What the task requires — Your reply should be one number: how many lines of the records below contain the string "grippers".

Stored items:
Segment Open
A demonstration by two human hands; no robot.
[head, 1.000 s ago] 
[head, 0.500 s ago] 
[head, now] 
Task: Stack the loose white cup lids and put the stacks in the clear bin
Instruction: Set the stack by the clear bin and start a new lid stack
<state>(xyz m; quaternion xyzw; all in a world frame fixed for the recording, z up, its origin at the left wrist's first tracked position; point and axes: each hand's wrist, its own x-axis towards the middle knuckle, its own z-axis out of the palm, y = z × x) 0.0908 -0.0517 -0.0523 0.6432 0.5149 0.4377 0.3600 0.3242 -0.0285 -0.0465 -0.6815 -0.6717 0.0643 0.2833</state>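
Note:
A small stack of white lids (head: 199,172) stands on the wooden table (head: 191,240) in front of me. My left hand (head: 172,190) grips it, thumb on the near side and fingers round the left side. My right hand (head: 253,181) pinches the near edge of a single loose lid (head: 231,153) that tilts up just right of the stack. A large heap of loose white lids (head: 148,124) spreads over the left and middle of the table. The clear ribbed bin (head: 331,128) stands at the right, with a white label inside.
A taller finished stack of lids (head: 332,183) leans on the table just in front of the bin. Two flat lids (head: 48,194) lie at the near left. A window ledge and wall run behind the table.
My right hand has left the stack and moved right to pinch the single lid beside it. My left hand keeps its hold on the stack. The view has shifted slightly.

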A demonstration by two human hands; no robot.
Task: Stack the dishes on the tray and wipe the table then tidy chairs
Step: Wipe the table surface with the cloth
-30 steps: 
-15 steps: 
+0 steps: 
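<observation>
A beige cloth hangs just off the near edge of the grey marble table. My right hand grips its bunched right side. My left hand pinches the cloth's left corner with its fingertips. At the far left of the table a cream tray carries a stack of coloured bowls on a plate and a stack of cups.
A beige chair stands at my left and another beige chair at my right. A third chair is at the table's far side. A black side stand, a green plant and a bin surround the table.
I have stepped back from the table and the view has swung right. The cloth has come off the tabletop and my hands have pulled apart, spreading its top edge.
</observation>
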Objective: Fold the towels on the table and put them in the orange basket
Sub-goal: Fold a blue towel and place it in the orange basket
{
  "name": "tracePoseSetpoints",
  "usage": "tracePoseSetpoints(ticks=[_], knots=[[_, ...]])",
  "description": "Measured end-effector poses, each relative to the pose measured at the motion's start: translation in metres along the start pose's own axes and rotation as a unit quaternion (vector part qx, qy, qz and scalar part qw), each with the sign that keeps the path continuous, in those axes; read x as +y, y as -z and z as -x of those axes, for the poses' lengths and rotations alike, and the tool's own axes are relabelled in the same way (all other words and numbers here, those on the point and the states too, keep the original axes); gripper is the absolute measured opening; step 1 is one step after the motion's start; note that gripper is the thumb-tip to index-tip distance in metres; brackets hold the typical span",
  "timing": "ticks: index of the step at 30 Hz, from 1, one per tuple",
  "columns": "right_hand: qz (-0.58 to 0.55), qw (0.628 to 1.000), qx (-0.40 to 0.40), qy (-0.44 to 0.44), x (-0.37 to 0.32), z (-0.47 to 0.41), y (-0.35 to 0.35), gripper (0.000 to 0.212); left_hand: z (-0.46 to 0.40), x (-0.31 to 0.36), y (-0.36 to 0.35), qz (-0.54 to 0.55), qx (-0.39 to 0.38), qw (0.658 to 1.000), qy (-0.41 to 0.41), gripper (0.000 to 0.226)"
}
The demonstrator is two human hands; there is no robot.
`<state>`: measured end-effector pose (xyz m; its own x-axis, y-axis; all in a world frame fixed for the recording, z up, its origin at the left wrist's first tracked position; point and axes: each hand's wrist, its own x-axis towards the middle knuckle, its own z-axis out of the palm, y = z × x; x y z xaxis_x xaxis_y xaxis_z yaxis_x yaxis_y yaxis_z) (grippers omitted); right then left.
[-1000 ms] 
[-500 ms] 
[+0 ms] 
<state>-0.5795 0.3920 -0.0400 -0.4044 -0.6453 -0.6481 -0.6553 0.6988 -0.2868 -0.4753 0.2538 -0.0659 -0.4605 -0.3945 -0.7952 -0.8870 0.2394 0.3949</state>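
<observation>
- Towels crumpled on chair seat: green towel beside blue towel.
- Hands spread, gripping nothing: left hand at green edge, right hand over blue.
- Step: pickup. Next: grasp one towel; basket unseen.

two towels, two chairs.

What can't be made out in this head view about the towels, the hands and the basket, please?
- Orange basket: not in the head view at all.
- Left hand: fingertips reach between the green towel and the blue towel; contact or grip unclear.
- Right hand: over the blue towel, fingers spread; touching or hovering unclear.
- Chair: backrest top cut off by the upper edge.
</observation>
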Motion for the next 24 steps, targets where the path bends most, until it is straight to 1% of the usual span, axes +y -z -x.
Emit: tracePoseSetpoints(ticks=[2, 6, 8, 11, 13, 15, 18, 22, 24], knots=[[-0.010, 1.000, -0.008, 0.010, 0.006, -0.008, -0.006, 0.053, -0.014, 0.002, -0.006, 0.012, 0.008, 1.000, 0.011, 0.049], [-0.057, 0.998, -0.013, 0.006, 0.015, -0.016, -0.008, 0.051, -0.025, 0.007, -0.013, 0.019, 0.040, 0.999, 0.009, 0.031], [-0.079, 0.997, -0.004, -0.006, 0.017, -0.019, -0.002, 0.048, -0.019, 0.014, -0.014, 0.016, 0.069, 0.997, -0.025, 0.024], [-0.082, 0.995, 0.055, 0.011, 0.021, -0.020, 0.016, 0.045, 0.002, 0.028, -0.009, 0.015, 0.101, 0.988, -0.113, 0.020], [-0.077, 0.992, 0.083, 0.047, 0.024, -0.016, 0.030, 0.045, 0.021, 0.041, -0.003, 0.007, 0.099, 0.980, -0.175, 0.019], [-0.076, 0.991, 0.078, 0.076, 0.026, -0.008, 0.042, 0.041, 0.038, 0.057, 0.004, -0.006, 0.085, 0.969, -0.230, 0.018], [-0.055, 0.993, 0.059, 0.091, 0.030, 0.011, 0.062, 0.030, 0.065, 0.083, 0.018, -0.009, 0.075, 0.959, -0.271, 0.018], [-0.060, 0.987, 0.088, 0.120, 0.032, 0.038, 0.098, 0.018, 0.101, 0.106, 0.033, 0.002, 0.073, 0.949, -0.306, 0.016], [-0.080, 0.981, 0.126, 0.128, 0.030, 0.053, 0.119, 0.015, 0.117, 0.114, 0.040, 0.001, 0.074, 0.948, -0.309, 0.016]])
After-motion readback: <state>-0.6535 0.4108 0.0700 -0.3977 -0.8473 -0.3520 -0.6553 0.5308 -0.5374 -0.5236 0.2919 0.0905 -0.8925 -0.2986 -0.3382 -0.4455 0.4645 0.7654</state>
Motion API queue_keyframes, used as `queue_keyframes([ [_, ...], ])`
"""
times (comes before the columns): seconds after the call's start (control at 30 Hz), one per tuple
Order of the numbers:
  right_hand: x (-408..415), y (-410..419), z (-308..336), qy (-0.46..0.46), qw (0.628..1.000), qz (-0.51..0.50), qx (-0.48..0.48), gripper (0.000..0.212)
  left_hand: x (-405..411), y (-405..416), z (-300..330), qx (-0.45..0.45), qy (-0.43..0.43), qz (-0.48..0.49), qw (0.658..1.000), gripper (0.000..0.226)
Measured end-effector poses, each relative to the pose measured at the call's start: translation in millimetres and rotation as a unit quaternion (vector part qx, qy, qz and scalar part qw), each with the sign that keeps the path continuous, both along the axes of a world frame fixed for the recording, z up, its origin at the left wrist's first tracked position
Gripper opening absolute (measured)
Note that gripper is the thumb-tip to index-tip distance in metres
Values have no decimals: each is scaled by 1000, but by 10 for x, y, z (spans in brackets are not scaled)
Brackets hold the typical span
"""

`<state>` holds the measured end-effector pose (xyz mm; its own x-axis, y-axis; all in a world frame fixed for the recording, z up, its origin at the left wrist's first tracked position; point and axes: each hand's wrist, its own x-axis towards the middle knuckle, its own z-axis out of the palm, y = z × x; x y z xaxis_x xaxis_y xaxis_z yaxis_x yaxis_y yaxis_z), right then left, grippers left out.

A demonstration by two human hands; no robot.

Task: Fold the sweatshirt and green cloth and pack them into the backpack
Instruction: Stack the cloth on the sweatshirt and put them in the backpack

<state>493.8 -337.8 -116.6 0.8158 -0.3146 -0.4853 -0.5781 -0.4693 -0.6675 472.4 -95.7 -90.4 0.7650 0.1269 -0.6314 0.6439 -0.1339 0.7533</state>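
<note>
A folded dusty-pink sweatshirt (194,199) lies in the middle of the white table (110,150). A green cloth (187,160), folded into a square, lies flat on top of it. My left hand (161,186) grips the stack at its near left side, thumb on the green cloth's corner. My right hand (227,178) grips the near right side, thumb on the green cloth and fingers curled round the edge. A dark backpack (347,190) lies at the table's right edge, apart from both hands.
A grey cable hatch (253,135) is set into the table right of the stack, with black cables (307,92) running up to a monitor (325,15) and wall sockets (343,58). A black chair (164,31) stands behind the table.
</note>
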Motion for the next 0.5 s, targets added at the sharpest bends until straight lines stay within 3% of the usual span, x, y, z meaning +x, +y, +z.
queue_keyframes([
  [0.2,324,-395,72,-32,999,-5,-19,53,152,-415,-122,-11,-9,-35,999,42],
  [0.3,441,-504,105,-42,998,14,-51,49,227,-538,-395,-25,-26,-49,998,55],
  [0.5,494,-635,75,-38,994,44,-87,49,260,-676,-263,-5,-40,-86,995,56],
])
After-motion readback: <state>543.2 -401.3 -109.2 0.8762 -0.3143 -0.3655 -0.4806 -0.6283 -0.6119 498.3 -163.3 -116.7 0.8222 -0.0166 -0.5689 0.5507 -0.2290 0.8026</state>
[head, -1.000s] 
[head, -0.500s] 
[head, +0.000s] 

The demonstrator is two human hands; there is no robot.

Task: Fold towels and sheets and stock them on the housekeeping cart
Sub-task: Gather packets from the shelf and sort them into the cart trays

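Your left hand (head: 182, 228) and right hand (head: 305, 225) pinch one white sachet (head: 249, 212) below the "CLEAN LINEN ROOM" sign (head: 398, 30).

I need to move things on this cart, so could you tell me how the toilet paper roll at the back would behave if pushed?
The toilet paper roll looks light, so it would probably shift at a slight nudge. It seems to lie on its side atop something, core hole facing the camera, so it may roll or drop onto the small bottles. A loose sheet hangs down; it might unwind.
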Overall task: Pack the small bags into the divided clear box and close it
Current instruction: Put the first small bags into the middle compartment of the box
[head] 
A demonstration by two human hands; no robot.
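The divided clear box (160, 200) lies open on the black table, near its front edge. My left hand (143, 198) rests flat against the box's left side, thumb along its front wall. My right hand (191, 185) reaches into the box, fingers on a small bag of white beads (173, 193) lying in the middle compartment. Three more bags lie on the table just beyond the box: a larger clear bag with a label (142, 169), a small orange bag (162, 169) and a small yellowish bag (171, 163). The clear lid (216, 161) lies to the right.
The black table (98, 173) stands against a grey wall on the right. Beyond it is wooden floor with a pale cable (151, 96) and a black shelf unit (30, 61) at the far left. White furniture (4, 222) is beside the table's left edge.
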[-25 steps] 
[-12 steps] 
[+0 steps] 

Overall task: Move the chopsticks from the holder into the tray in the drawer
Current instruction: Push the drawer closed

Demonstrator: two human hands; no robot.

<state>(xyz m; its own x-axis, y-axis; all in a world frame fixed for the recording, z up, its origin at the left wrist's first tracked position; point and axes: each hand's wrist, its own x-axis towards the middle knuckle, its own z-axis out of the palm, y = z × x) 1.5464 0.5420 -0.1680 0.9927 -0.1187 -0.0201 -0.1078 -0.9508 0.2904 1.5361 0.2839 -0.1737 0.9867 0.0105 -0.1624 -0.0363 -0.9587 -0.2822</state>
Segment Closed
Finished task — 2